═══ Given records

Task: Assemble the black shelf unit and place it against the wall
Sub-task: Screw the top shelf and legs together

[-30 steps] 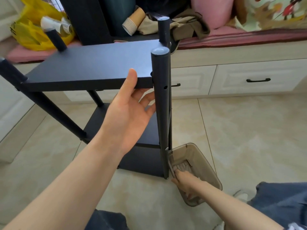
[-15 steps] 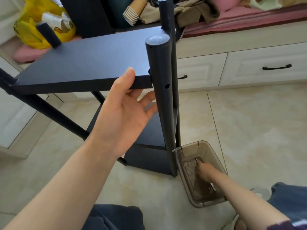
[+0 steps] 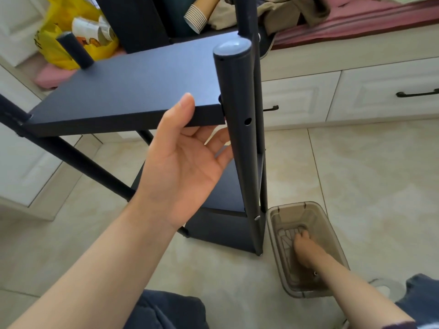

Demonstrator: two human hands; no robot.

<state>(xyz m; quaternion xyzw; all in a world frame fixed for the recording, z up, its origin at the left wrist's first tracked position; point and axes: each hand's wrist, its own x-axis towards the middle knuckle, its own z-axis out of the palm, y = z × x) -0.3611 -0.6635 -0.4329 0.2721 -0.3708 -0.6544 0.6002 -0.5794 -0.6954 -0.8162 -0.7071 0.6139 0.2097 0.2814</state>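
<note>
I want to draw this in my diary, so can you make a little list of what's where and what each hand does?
Being built: black shelf unit, standing on the tiled floor
Left hand: holds the top board by its front edge, thumb above, fingers underneath
Right hand: down inside the see-through bin; what it touches is unclear
Front post: empty hole beside the top board
Behind: white drawers, yellow bag

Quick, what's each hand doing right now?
Left hand: holds the top shelf edge, thumb in front, fingers underneath.
Right hand: inside the plastic bin; holding anything cannot be told.
</note>
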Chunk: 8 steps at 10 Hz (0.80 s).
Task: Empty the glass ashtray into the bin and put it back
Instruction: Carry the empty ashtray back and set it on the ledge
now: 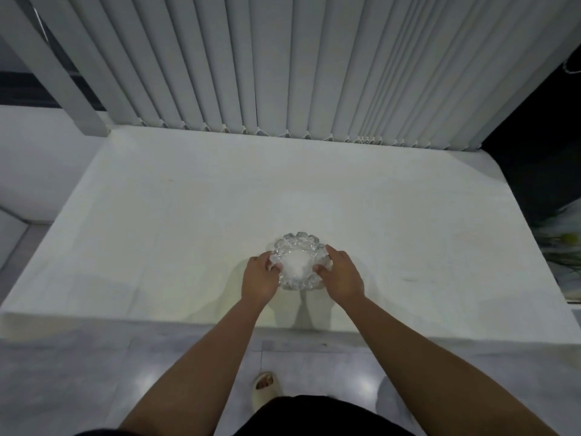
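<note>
The left hand (260, 276) and right hand (341, 272) pinch the ashtray (297, 262) at 9 and 3 o'clock on the tabletop (157, 234). It looks clean, so the next move is probably letting go.

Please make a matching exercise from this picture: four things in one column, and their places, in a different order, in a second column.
Things:
1. ashtray
2. left hand
3. blinds
4. sandal

Places:
A. on the floor, near the person
B. gripping the ashtray's left rim
C. hanging behind the table
D. on the table, between both hands

Pairs: 1-D, 2-B, 3-C, 4-A
</note>
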Each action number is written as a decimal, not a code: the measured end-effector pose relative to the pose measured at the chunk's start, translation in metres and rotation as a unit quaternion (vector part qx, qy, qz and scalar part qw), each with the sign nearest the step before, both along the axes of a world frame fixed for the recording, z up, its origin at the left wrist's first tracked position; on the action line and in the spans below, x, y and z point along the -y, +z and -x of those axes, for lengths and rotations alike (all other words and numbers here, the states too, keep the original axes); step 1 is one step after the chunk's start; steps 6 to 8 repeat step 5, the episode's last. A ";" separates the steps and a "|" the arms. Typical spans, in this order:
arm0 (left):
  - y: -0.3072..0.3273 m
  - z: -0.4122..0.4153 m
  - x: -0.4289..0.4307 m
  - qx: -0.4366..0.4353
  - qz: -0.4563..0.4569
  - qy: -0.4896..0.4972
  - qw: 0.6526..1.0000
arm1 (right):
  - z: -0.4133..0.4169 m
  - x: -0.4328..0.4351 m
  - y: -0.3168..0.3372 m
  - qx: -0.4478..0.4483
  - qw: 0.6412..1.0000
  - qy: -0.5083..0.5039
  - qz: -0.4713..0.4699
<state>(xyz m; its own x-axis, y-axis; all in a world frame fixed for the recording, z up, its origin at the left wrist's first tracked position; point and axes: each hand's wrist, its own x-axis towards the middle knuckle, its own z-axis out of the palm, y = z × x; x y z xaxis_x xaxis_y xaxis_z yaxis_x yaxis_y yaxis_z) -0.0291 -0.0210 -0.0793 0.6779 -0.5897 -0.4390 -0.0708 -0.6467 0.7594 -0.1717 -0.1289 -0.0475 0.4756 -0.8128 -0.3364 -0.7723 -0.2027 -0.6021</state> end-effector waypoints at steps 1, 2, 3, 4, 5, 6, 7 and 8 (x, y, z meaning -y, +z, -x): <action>0.007 0.001 -0.001 -0.011 0.015 0.014 1.000 | 0.000 0.003 0.002 -0.020 0.999 0.030 0.006; -0.017 -0.004 -0.001 -0.023 0.021 0.024 0.999 | -0.001 0.004 0.002 -0.035 0.998 0.041 0.012; 0.015 0.002 -0.002 -0.001 -0.006 -0.007 1.000 | -0.003 0.004 0.005 -0.057 0.996 0.056 0.022; 0.032 0.004 -0.002 0.041 -0.027 -0.043 0.998 | -0.007 0.006 0.008 -0.097 0.992 0.075 0.041; 0.040 0.002 -0.009 0.059 -0.059 -0.056 0.995 | -0.009 0.006 0.016 -0.126 0.986 0.096 0.046; 0.040 0.002 -0.009 0.059 -0.059 -0.056 0.995 | -0.009 0.006 0.016 -0.126 0.986 0.096 0.046; 0.040 0.002 -0.009 0.059 -0.059 -0.056 0.995 | -0.009 0.006 0.016 -0.126 0.986 0.096 0.046; 0.040 0.002 -0.009 0.059 -0.059 -0.056 0.995 | -0.009 0.006 0.016 -0.126 0.986 0.096 0.046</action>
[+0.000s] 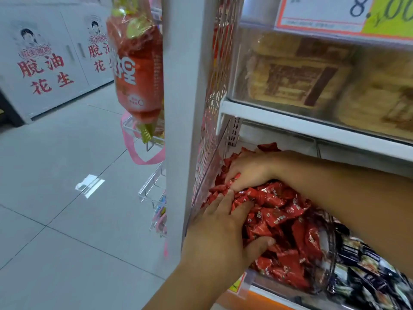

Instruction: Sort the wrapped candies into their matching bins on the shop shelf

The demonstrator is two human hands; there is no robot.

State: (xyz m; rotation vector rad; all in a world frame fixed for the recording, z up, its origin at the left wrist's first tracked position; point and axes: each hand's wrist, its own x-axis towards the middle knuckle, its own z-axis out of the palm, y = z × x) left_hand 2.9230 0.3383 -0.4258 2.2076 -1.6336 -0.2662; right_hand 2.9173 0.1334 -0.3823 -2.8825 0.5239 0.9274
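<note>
A clear-walled bin (257, 279) on the lower shelf is heaped with red wrapped candies (288, 249). Both hands are in this bin. My left hand (221, 229) lies flat on the heap near the front left corner, fingers spread and pressed into the wrappers. My right hand (250, 170) reaches across from the right, deeper in the bin, and its curled fingertips pinch red candies at the left side of the pile. To the right, a neighbouring bin holds dark wrapped candies (368, 274).
A white shelf upright (185, 108) and clear divider border the bin on the left. Above, a clear bin of tan packets (312, 81) sits under a price label (335, 12). An orange carrot-shaped bag (137, 70) hangs over wire racks (154, 186). Tiled floor lies to the left.
</note>
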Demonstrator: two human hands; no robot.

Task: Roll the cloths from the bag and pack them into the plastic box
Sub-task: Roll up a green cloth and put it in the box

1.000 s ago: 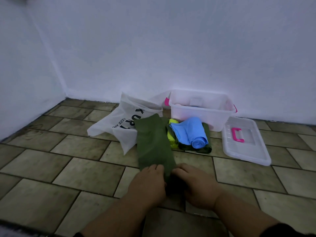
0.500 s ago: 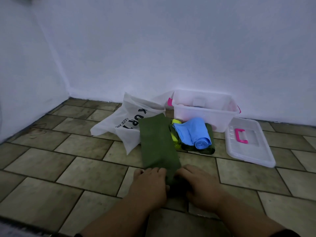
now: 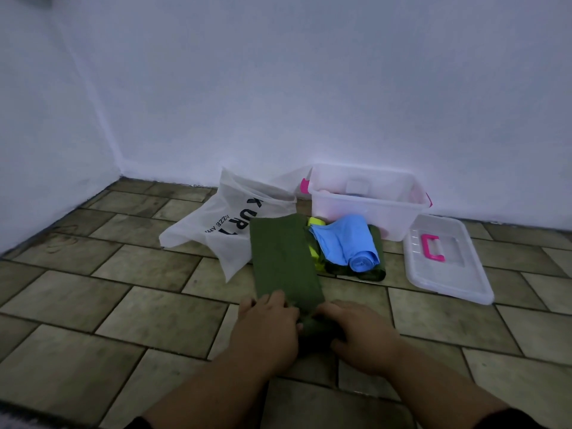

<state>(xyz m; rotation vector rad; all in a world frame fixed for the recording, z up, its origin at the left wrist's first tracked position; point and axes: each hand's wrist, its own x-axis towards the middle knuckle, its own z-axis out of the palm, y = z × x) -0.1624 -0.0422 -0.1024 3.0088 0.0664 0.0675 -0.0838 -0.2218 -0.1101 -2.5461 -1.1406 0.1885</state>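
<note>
A dark green cloth [image 3: 283, 261] lies as a long folded strip on the tiled floor, its near end turned into a roll. My left hand [image 3: 267, 323] and my right hand [image 3: 360, 332] sit side by side on that roll, fingers curled over it. Behind the strip lies a white printed bag [image 3: 223, 224], flat and open. A clear plastic box [image 3: 368, 205] with pink clips stands against the wall. In front of the box is a small pile: a rolled blue cloth [image 3: 349, 243], a yellow-green cloth [image 3: 315, 239] and another dark green cloth [image 3: 371, 272].
The box's clear lid [image 3: 448, 274] with a pink handle lies flat on the floor to the right of the pile. White walls meet in a corner at the back left. Brown floor tiles [image 3: 123, 305] stretch to the left and right of my arms.
Both hands have crept forward along the green strip, so the rolled part under them has grown slightly and the flat part looks shorter. The view has shifted a little.
</note>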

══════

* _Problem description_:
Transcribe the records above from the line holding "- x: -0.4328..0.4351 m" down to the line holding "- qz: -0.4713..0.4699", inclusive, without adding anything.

* _Answer box_:
  - x: -0.4328..0.4351 m
  - y: -0.3168..0.3372 m
  - qx: -0.4478..0.4483
  - qw: 0.6412..1.0000
  - qy: -0.5083..0.5039
  - qz: -0.4713..0.4699

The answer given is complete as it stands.